[TASK BRIEF] Omit the pictures and return every entry exactly as written.

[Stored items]
····················

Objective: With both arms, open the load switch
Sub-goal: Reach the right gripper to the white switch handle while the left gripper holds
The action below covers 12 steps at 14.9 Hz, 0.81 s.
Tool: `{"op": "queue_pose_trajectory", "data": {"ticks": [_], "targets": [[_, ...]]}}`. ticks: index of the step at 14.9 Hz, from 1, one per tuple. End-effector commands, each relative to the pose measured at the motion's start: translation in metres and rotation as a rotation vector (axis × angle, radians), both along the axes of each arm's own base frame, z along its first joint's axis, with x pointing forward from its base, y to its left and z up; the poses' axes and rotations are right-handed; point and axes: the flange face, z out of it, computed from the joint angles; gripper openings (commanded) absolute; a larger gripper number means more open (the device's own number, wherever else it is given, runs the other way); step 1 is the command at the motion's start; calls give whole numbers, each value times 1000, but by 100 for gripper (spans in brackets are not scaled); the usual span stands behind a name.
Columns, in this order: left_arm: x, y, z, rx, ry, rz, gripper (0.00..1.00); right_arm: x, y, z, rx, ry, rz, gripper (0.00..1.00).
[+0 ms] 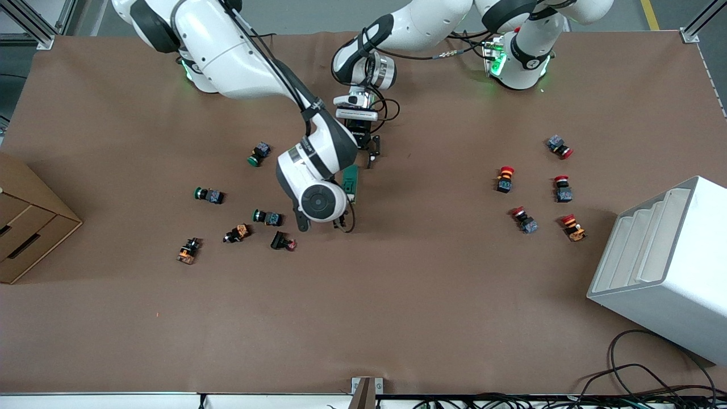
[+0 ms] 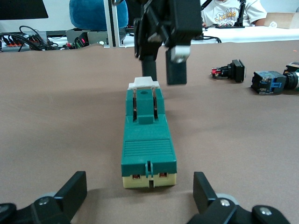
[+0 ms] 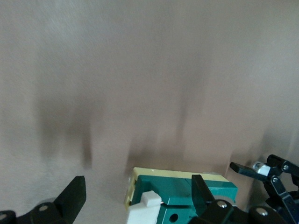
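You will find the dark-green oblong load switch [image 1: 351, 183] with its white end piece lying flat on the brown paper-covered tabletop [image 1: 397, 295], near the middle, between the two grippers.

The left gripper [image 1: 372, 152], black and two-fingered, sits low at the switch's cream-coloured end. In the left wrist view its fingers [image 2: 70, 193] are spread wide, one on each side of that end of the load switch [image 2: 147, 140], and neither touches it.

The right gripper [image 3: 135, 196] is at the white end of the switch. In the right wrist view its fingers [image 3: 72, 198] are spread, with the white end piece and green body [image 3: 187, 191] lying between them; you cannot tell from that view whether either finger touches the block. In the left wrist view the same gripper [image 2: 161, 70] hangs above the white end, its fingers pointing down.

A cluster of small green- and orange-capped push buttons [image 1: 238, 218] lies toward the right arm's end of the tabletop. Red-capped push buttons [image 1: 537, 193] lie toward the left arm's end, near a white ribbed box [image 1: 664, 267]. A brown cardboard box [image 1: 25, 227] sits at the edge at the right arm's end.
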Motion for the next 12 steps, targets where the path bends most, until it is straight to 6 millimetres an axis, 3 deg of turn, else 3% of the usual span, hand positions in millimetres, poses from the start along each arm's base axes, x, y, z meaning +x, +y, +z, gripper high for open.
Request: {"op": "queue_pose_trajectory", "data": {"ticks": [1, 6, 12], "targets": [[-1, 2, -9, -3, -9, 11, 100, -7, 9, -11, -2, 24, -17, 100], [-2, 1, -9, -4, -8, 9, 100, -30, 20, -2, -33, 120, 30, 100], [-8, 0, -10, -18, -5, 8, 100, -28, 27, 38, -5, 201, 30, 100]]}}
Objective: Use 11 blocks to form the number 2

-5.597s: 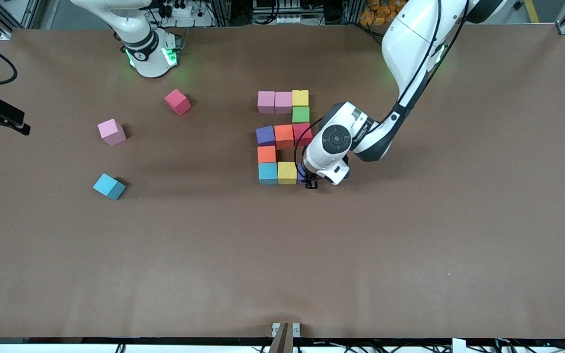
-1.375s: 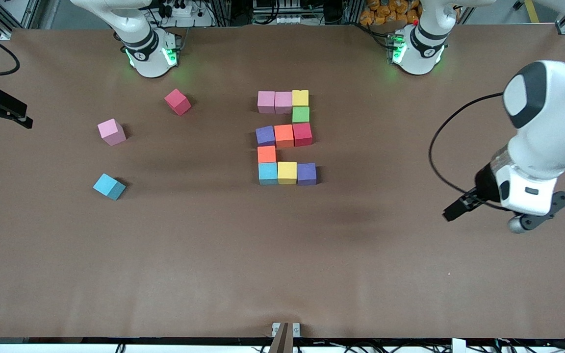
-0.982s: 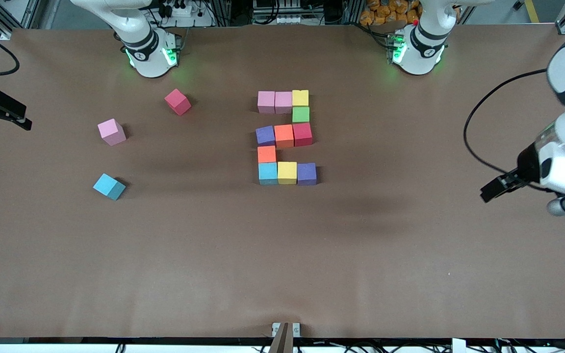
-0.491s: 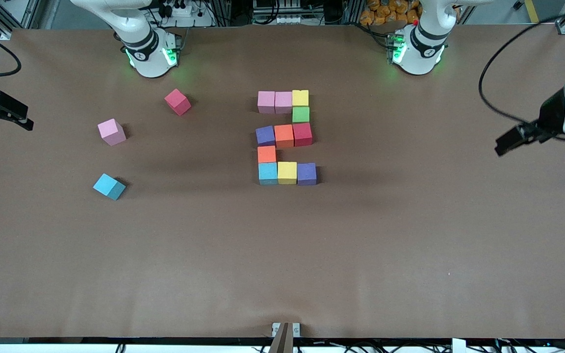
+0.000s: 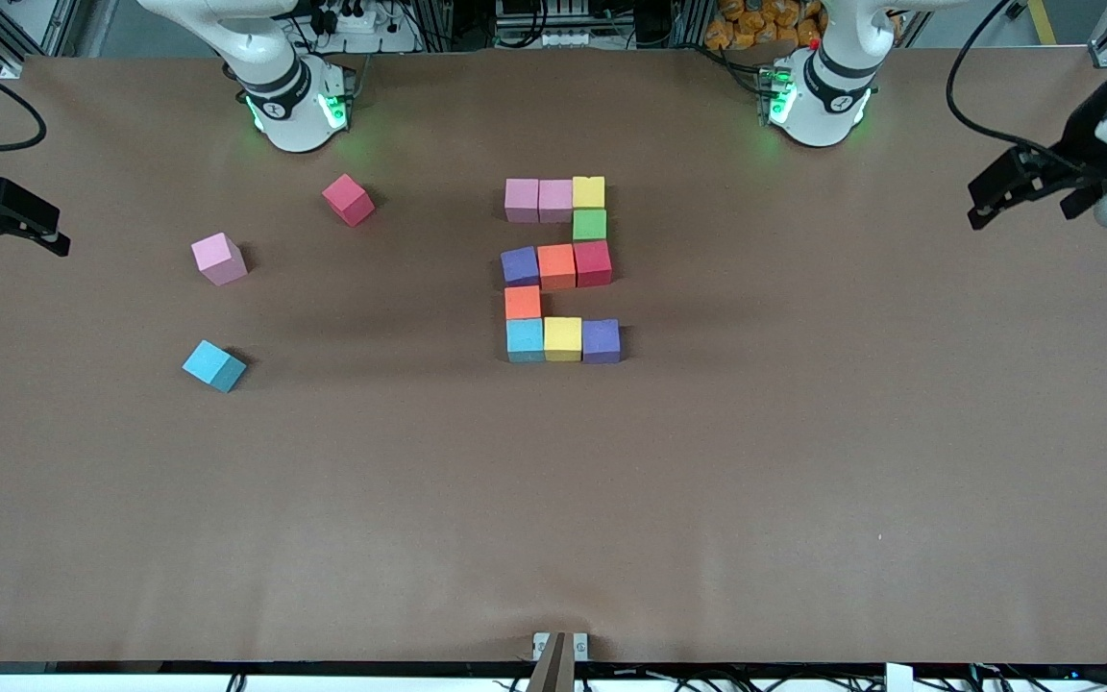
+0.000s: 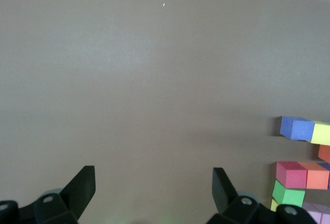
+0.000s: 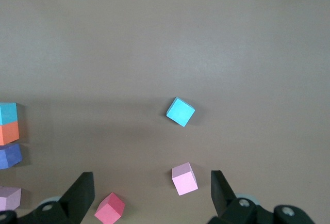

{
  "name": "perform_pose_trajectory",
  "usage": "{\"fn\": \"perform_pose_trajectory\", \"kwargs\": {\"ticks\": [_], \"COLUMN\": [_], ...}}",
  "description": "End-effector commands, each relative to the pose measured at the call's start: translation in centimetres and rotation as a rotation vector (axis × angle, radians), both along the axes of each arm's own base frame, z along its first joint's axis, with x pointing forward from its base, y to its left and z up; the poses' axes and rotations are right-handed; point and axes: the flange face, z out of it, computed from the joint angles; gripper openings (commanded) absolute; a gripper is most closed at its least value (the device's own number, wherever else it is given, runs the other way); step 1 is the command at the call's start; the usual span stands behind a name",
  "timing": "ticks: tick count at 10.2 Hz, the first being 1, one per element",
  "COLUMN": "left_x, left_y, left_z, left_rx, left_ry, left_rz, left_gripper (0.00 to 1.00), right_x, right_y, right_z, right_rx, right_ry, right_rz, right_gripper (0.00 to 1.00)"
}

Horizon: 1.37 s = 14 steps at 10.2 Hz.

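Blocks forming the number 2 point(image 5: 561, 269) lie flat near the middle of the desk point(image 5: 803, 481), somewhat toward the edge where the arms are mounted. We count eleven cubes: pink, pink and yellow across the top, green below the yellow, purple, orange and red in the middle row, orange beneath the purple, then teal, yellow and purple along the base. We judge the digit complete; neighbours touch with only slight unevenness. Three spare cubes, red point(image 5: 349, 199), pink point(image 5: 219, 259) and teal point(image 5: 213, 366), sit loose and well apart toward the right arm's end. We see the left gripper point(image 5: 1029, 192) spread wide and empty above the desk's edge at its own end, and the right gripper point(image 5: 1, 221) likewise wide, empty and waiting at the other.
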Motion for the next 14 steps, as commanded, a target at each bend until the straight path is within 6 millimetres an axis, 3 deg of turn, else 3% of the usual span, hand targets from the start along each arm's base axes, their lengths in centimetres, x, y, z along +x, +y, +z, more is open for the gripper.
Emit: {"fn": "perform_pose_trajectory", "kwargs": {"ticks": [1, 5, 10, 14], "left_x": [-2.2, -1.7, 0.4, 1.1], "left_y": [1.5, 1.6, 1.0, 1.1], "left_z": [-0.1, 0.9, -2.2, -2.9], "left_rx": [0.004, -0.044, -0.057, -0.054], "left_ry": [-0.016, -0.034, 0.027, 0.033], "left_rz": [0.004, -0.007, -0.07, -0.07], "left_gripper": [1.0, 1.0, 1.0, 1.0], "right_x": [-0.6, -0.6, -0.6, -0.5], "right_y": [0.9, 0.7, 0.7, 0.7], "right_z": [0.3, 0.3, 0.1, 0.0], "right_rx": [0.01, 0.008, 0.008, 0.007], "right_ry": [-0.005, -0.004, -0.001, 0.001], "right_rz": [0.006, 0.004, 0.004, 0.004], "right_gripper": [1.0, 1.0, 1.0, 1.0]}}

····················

[PROBLEM SOLUTION]
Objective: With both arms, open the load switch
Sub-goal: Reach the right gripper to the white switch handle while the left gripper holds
The action below covers 12 steps at 14.9 Hz, 0.81 s.
Tool: `{"op": "queue_pose_trajectory", "data": {"ticks": [_], "targets": [[_, ...]]}}`. ticks: index of the step at 14.9 Hz, from 1, one per tuple. End-effector commands, each relative to the pose measured at the motion's start: translation in metres and rotation as a rotation vector (axis × angle, radians), both along the axes of each arm's own base frame, z along its first joint's axis, with x pointing forward from its base, y to its left and z up; the poses' axes and rotations are right-handed; point and axes: the flange face, z out of it, computed from the joint angles; gripper openings (commanded) absolute; a larger gripper number means more open (the device's own number, wherever else it is given, runs the other way); step 1 is the command at the motion's start; calls give whole numbers, each value times 1000, but by 100 for gripper (spans in brackets are not scaled); the usual span stands behind a name.
Columns, in this order: left_arm: x, y, z, rx, ry, rz, gripper (0.00..1.00); right_arm: x, y, z, rx, ry, rz, gripper (0.00..1.00).
[+0 ms] 
[+0 ms] 
[+0 ms] 
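You will find the dark-green oblong load switch [image 1: 351, 183] with its white end piece lying flat on the brown paper-covered tabletop [image 1: 397, 295], near the middle, between the two grippers.

The left gripper [image 1: 372, 152], black and two-fingered, sits low at the switch's cream-coloured end. In the left wrist view its fingers [image 2: 70, 193] are spread wide, one on each side of that end of the load switch [image 2: 147, 140], and neither touches it.

The right gripper [image 3: 135, 196] is at the white end of the switch. In the right wrist view its fingers [image 3: 72, 198] are spread, with the white end piece and green body [image 3: 187, 191] lying between them; you cannot tell from that view whether either finger touches the block. In the left wrist view the same gripper [image 2: 161, 70] hangs above the white end, its fingers pointing down.

A cluster of small green- and orange-capped push buttons [image 1: 238, 218] lies toward the right arm's end of the tabletop. Red-capped push buttons [image 1: 537, 193] lie toward the left arm's end, near a white ribbed box [image 1: 664, 267]. A brown cardboard box [image 1: 25, 227] sits at the edge at the right arm's end.
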Motion for the next 12 steps, targets where the path bends most, until it is straight to 6 millimetres an axis, 3 deg of turn, else 3% of the usual span, hand positions in millimetres, poses from the start along each arm's base axes, x, y, z meaning +x, +y, +z, gripper high for open.
Request: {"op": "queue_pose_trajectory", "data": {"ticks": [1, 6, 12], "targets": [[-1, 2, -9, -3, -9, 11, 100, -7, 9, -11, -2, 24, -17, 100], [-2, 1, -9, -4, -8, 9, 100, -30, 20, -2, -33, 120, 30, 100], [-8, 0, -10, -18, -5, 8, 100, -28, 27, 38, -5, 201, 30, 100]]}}
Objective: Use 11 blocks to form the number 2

-5.597s: 
-1.375s: 
-0.982s: 
-0.491s: 
+0.000s: 
+0.000s: 
+0.000s: 

{
  "name": "perform_pose_trajectory",
  "usage": "{\"fn\": \"perform_pose_trajectory\", \"kwargs\": {\"ticks\": [_], \"COLUMN\": [_], ...}}",
  "description": "End-effector commands, each relative to the pose measured at the call's start: translation in centimetres and rotation as a rotation vector (axis × angle, radians), both along the axes of each arm's own base frame, z along its first joint's axis, with x pointing forward from its base, y to its left and z up; the poses' axes and rotations are right-handed; point and axes: the flange face, z out of it, computed from the joint angles; gripper openings (commanded) absolute; a gripper is most closed at its least value (the device's own number, wherever else it is given, runs the other way); step 1 is the command at the call's start; the usual span stands behind a name",
  "timing": "ticks: tick count at 10.2 Hz, the first being 1, one per element",
  "COLUMN": "left_x, left_y, left_z, left_rx, left_ry, left_rz, left_gripper (0.00 to 1.00), right_x, right_y, right_z, right_rx, right_ry, right_rz, right_gripper (0.00 to 1.00)"
}

Horizon: 1.37 s = 14 steps at 10.2 Hz.

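Blocks forming the number 2 point(image 5: 561, 269) lie flat near the middle of the desk point(image 5: 803, 481), somewhat toward the edge where the arms are mounted. We count eleven cubes: pink, pink and yellow across the top, green below the yellow, purple, orange and red in the middle row, orange beneath the purple, then teal, yellow and purple along the base. We judge the digit complete; neighbours touch with only slight unevenness. Three spare cubes, red point(image 5: 349, 199), pink point(image 5: 219, 259) and teal point(image 5: 213, 366), sit loose and well apart toward the right arm's end. We see the left gripper point(image 5: 1029, 192) spread wide and empty above the desk's edge at its own end, and the right gripper point(image 5: 1, 221) likewise wide, empty and waiting at the other.
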Motion for the next 14 steps, as commanded, a target at each bend until the straight path is within 6 millimetres an axis, 3 deg of turn, else 3% of the usual span, hand targets from the start along each arm's base axes, their lengths in centimetres, x, y, z along +x, +y, +z, more is open for the gripper.
Emit: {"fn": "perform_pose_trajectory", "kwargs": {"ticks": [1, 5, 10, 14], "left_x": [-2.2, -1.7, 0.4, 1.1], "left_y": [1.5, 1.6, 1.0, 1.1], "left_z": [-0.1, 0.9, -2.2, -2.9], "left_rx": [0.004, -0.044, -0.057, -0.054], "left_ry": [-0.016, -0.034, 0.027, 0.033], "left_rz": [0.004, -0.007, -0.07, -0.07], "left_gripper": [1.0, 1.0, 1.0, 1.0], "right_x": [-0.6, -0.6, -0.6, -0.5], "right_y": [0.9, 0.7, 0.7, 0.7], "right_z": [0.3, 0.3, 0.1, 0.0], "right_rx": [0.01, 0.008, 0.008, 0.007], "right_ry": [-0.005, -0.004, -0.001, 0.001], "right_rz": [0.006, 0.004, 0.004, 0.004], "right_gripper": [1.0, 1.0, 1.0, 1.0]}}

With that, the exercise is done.